- Required work:
Every line of the listing belongs in your answer exactly as written; the images do not.

- Information supplied:
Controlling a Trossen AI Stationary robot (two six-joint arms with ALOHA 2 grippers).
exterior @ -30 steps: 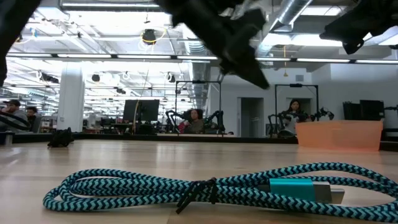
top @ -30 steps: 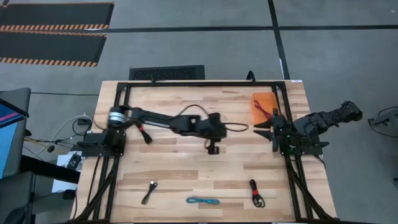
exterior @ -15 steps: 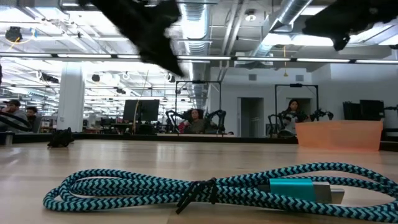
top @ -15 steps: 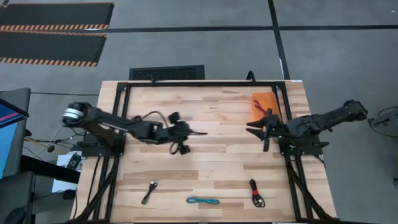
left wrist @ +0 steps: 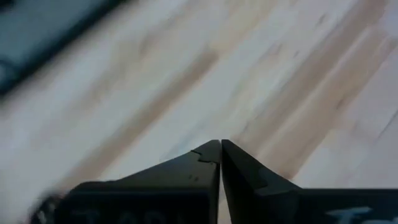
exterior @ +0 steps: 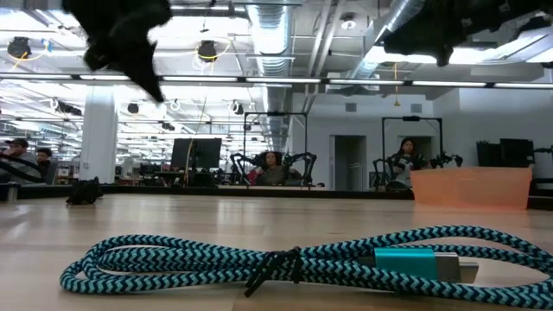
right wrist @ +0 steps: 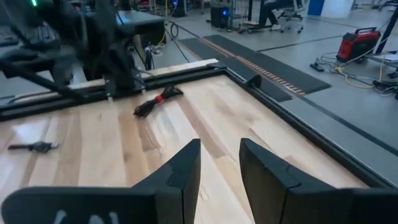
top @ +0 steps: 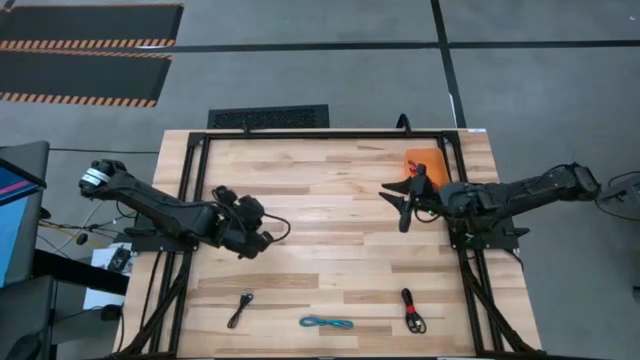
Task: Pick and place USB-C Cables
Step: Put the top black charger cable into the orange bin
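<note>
Cables lie in a row along the near edge of the surface [top: 330,270]: the black-grey cable [top: 240,308] at the left, the teal cable [top: 327,323] in the middle, and the black-and-red cable [top: 412,311] at the right. All three rest untouched, well apart from both arms. In the low view the teal cable [exterior: 276,259] fills the foreground, loosely bundled and tied at its middle.

Farther back, the left hand [top: 262,240] hangs over the left part of the surface with nothing in it; the left wrist view shows its fingers [left wrist: 186,163] pressed together. The right hand [top: 404,192] hovers right of centre, its fingers [right wrist: 180,168] spread a little and empty.

At the far right corner sits the orange tray [top: 418,158], and something thin and dark red lies in it, probably the magenta-red cable [top: 413,168]; it is too small to be sure. If so, one cable is placed and three remain to be picked up.
</note>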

- Solution for this problem:
Controlling a Trossen AI Stationary robot (two six-joint arms with ALOHA 2 grippers).
exterior @ -30 steps: 
top @ -30 steps: 
exterior @ -15 steps: 
top @ -15 steps: 
left wrist @ +0 steps: 
exterior @ +0 steps: 
right wrist @ +0 steps: 
top @ +0 steps: 
Task: Pick and place USB-C Cables
Step: Put the top black charger cable into the orange bin
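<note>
Cables lie in a row along the near edge of the surface [top: 330,270]: the black-grey cable [top: 240,308] at the left, the teal cable [top: 327,323] in the middle, and the black-and-red cable [top: 412,311] at the right. All three rest untouched, well apart from both arms. In the low view the teal cable [exterior: 276,259] fills the foreground, loosely bundled and tied at its middle.

Farther back, the left hand [top: 262,240] hangs over the left part of the surface with nothing in it; the left wrist view shows its fingers [left wrist: 186,163] pressed together. The right hand [top: 404,192] hovers right of centre, its fingers [right wrist: 180,168] spread a little and empty.

At the far right corner sits the orange tray [top: 418,158], and something thin and dark red lies in it, probably the magenta-red cable [top: 413,168]; it is too small to be sure. If so, one cable is placed and three remain to be picked up.
</note>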

That wraps up the exercise.